During Implementation

• Am I adding abstraction before 3rd use?
• Am I creating >10 files? (Consolidate related logic)
• Did I add error handling + logging?
• Would another dev understand this in 6 months?
• Is this function >200 lines? (Extract if yes)

Before Committing

• Does this handle failures gracefully?
• Are errors logged with context?
• Is complex logic tested (unit tests)?
• Can I deploy this without breaking existing customers?

Scaling Triggers (When to Refactor)

Refactor When You Hit These Limits

•
Performance (actual, not hypothetical)
- •API responses >2s consistently
- •Database queries >500ms
- •Memory usage growing unbounded
- •CPU consistently >70%
•
Maintainability (team pain)
- •Same bug appears 3+ times (extract + fix once)
- •Code duplicated 5+ times (extract + reuse)
- •New feature takes 2x longer than expected
- •Onboarding new dev takes >1 week
•
Scale (customer impact)
- •Customer count exceeding what your current architecture handles
- •Request volume exceeding what your database/server can handle
- •Database size requiring optimization or sharding
•
Customer complaints (real problems)
- •Specific feature requested by 5+ customers
- •Same issue reported 3+ times
- •Security concern raised by customer
- •Competitor has feature we don't

Don't Refactor For

•"Clean code" principles (if it works reliably)
•Hypothetical scale (until you're at 80% of limit)
•Latest framework/library (unless security fix)
•Personal preferences (consistency > perfection)

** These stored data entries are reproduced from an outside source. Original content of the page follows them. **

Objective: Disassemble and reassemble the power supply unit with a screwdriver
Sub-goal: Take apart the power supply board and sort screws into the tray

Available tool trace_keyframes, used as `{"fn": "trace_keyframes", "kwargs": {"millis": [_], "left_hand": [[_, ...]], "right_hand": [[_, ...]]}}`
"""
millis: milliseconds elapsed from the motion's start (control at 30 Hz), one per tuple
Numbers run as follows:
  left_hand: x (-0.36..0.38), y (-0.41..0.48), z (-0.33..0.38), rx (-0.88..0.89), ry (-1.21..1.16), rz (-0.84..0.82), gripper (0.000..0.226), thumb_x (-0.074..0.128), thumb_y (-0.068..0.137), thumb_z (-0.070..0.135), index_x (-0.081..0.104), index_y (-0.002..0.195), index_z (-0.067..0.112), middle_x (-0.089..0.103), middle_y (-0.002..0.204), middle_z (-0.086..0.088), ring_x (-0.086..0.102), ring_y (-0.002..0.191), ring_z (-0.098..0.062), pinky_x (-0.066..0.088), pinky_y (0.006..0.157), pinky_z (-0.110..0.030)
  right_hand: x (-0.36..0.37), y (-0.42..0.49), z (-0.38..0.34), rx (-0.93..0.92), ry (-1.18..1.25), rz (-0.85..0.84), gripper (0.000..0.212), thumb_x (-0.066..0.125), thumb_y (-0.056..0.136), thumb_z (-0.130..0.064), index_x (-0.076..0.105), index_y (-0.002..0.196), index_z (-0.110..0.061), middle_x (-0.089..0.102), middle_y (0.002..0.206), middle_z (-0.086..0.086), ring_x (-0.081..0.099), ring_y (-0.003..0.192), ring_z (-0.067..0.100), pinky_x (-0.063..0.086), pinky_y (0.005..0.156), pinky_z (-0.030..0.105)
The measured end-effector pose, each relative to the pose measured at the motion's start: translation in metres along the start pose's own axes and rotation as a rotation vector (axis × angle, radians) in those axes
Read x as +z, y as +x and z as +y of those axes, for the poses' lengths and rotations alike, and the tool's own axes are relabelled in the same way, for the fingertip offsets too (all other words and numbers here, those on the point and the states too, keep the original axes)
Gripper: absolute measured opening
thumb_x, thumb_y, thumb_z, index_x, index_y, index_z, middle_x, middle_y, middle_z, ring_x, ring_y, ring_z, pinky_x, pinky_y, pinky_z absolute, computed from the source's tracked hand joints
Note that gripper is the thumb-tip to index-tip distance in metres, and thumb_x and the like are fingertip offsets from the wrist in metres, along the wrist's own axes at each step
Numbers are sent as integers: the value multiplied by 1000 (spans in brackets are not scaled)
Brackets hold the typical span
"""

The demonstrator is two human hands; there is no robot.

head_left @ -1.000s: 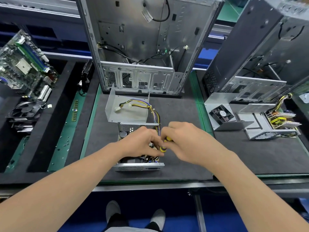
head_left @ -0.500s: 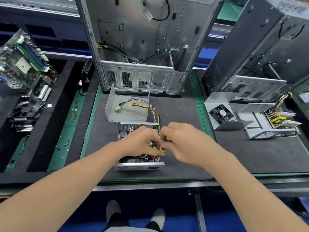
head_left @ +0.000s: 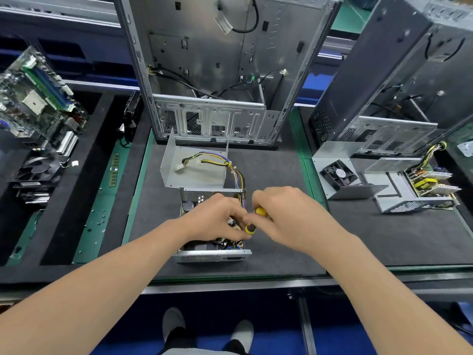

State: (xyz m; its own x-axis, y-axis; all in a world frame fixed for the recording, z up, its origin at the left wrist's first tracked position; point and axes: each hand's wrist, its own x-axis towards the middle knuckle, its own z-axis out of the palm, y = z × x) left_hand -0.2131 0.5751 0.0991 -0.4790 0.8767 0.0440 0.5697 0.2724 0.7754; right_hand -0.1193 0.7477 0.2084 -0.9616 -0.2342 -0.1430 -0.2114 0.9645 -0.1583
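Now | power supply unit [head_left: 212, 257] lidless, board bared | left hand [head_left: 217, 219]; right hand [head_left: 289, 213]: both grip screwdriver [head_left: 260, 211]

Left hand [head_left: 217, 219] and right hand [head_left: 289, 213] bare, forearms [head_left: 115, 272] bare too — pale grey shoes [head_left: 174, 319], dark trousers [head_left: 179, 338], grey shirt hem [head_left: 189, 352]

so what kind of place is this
Probably a computer repair or assembly bench: a stripped PC case, a bare motherboard at left, and the right hand holding a screwdriver at an opened power supply unit.
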Motion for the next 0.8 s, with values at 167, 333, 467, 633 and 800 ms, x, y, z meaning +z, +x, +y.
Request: {"fn": "trace_keyframes", "kwargs": {"millis": [167,333,467,633,800], "left_hand": [[0,1,1,4,-4,52,44,92,75,29,56,72,54,60,72,26,58,69,9,35,62,-4],[0,0,3,-8,-22,25,32,83,78,29,60,67,49,58,69,19,52,64,4,33,60,-10],[0,0,1,11,-19,14,27,88,79,26,69,76,46,61,76,15,58,73,0,35,65,-9],[2,1,-3,-26,33,26,24,91,75,40,73,79,25,60,72,17,58,71,2,35,62,-12],[1,0,-1,13,-8,22,36,89,79,29,59,68,46,61,70,23,55,68,3,34,61,-8]], "right_hand": [[13,5,-20,277,-191,85,73,32,92,-82,30,59,-17,32,54,-1,40,59,34,17,52,37],[-3,-7,-5,-70,87,-28,25,55,99,-52,61,104,-28,53,98,-8,61,83,25,50,71,41],[0,-3,-6,48,0,-10,34,51,102,-53,54,94,-20,56,82,-2,63,83,32,46,69,40],[20,-2,-19,211,-95,210,59,53,97,-68,42,70,-16,37,53,0,43,56,37,28,53,35],[0,-6,-1,-103,132,-18,18,59,100,-39,67,114,-30,61,104,-9,64,90,24,52,75,40]]}}
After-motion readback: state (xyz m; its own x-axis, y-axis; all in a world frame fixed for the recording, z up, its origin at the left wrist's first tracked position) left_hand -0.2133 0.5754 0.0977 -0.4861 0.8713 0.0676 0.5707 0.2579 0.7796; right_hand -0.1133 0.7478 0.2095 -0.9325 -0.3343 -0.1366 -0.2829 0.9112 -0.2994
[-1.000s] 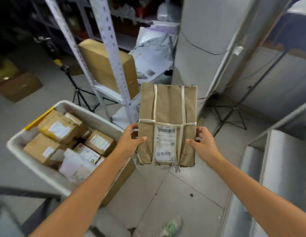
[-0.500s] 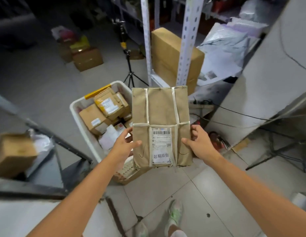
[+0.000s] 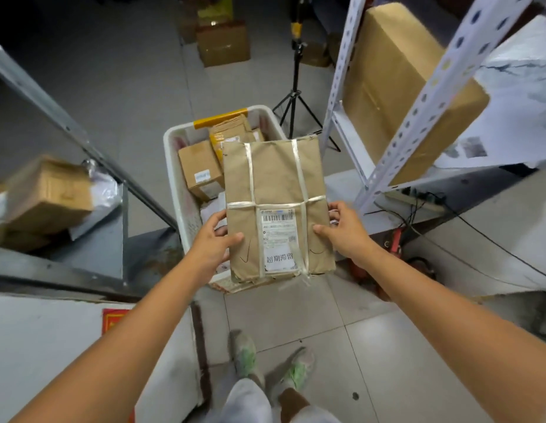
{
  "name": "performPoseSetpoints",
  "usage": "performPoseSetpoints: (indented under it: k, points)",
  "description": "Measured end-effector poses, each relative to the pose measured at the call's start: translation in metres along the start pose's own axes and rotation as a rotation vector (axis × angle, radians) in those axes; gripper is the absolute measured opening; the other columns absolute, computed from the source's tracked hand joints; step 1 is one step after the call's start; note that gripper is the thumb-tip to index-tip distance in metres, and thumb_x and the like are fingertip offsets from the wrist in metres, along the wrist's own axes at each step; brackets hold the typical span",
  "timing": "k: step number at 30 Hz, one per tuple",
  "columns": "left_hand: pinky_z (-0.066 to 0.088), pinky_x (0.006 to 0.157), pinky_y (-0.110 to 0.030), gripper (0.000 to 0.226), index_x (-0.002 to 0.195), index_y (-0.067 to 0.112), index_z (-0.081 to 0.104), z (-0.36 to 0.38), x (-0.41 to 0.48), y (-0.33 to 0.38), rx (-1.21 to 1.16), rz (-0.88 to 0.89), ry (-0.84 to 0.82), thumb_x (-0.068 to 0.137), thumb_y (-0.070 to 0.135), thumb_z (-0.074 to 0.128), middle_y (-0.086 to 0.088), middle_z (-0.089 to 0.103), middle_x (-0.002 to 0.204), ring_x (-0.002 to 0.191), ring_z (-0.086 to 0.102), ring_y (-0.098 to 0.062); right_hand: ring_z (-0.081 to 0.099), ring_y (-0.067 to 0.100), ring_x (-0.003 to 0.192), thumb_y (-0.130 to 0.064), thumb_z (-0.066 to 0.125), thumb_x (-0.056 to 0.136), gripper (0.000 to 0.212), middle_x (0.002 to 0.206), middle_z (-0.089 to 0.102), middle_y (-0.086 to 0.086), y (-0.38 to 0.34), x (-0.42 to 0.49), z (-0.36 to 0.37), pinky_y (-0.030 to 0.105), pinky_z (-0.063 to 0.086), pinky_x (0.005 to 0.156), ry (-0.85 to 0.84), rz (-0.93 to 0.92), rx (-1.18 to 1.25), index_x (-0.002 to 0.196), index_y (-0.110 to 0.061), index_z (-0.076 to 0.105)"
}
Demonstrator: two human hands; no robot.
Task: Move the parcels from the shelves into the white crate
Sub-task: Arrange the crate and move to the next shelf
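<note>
A flat brown paper parcel (image 3: 274, 184), tied with pale straps and bearing a white label, is held over the white crate (image 3: 174, 178). My left hand (image 3: 213, 242) grips its left edge with the thumb on top. My right hand (image 3: 345, 230) grips its right edge the same way. The crate stands on the floor straight ahead, with a yellow strip on its far rim. Several cardboard boxes (image 3: 200, 169) lie inside it, partly hidden by the parcel.
A grey metal shelf on the left carries a cardboard box (image 3: 49, 193). A white perforated shelf frame (image 3: 418, 111) on the right holds a large brown box (image 3: 400, 74) and white mail bags. A tripod (image 3: 296, 87) stands behind the crate. Cables lie at right.
The view has swung left, so the crate now sits straight ahead. The parcel has moved from beside the crate to over its near right part. Both hands keep their grip.
</note>
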State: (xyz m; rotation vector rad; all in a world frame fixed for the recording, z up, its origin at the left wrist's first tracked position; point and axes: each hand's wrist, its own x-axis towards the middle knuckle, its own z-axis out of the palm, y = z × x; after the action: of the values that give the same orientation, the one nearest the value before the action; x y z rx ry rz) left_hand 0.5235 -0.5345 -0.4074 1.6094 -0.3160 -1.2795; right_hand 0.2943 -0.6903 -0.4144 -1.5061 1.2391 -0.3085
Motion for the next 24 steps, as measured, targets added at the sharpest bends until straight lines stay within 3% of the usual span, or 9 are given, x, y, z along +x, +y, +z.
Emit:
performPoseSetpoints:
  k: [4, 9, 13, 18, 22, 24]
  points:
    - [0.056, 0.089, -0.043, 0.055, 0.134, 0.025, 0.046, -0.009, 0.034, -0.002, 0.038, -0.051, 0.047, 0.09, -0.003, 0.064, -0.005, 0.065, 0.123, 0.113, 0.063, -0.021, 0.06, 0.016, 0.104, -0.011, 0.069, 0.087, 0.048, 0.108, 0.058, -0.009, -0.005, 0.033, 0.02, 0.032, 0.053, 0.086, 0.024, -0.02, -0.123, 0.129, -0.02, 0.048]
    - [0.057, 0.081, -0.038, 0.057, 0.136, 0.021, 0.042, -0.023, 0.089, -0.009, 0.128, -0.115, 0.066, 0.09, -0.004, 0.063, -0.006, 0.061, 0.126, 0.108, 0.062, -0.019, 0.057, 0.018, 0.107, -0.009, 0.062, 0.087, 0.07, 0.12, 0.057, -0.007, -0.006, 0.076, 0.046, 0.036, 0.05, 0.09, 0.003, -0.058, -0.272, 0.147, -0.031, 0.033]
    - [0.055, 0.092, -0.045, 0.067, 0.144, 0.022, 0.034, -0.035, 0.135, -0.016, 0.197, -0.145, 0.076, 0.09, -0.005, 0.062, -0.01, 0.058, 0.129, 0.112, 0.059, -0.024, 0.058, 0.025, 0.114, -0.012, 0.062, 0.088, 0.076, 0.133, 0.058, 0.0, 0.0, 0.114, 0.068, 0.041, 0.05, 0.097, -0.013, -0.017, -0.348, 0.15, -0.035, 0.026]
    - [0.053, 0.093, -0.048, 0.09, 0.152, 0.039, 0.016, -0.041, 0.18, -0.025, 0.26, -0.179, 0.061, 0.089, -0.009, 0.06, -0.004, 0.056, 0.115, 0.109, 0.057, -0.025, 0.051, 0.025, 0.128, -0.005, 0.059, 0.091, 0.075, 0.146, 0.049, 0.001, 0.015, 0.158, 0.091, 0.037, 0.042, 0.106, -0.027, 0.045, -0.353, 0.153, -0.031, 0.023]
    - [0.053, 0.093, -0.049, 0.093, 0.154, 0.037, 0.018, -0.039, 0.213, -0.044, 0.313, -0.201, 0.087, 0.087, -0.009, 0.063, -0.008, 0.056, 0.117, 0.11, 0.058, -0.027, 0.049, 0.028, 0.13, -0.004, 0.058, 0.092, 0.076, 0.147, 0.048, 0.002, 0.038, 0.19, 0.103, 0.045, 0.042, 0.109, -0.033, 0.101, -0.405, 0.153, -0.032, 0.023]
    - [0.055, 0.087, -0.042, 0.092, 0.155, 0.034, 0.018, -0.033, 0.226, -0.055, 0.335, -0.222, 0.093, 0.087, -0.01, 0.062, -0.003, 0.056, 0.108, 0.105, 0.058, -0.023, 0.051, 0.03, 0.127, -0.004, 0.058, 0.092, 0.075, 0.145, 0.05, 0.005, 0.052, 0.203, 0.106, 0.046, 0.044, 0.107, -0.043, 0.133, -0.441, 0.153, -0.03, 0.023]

Mantras (Updated for Production)

•"Simple + Reliable beats complex + perfect"
•"Scale when you hit limits, not before"
•"Make it work, make it right, make it fast - IN THAT ORDER"
•"Abstract after 3rd duplicate, not before"
•"Add what you need, remove what you don't"
•"Customers don't care about architecture"
•"200 lines before extracting, not 50"

When to Add "Enterprise" Patterns

Use enterprise patterns ONLY when you meet ALL criteria:

Pattern	Minimum Requirements
Factory Pattern	5+ different implementations
DI Framework	Team of 5+ developers
Microservices	Monolith >100k LOC OR team >10 developers
Event Sourcing	Audit requirement OR >10k events/day
CQRS	Read/write performance measured as bottleneck
Service Mesh	20+ microservices
API Gateway	10+ backend services
Repository Pattern	5+ different data sources

Until you hit these thresholds: Keep it simple

The Prime Directive (Updated)

Build the simplest reliable thing that works for your current customer base. Then ship it.

If you find yourself:

•Creating >10 files for a feature
•Writing >200 lines without extracting
•Thinking about "1000+ customer scalability"
•Adding abstraction before 3rd use
•Building generic frameworks

STOP and ask:

"What's the simplest RELIABLE way to make this work for 100 customers?"

Remember

You're not building for:

•❌ Millions of users (unless you actually have them)
•❌ Fortune 500 enterprise (unless you are one)
•❌ Infinite scale (you need finite, measured scale)

You're building for:

•✅ Your actual current user/customer count
•✅ Fast iteration based on real feedback
•✅ Reliable service for paying customers
•✅ Maintainable codebase that your team can work on

Ship working, reliable code. Ship it fast. Iterate based on customer feedback.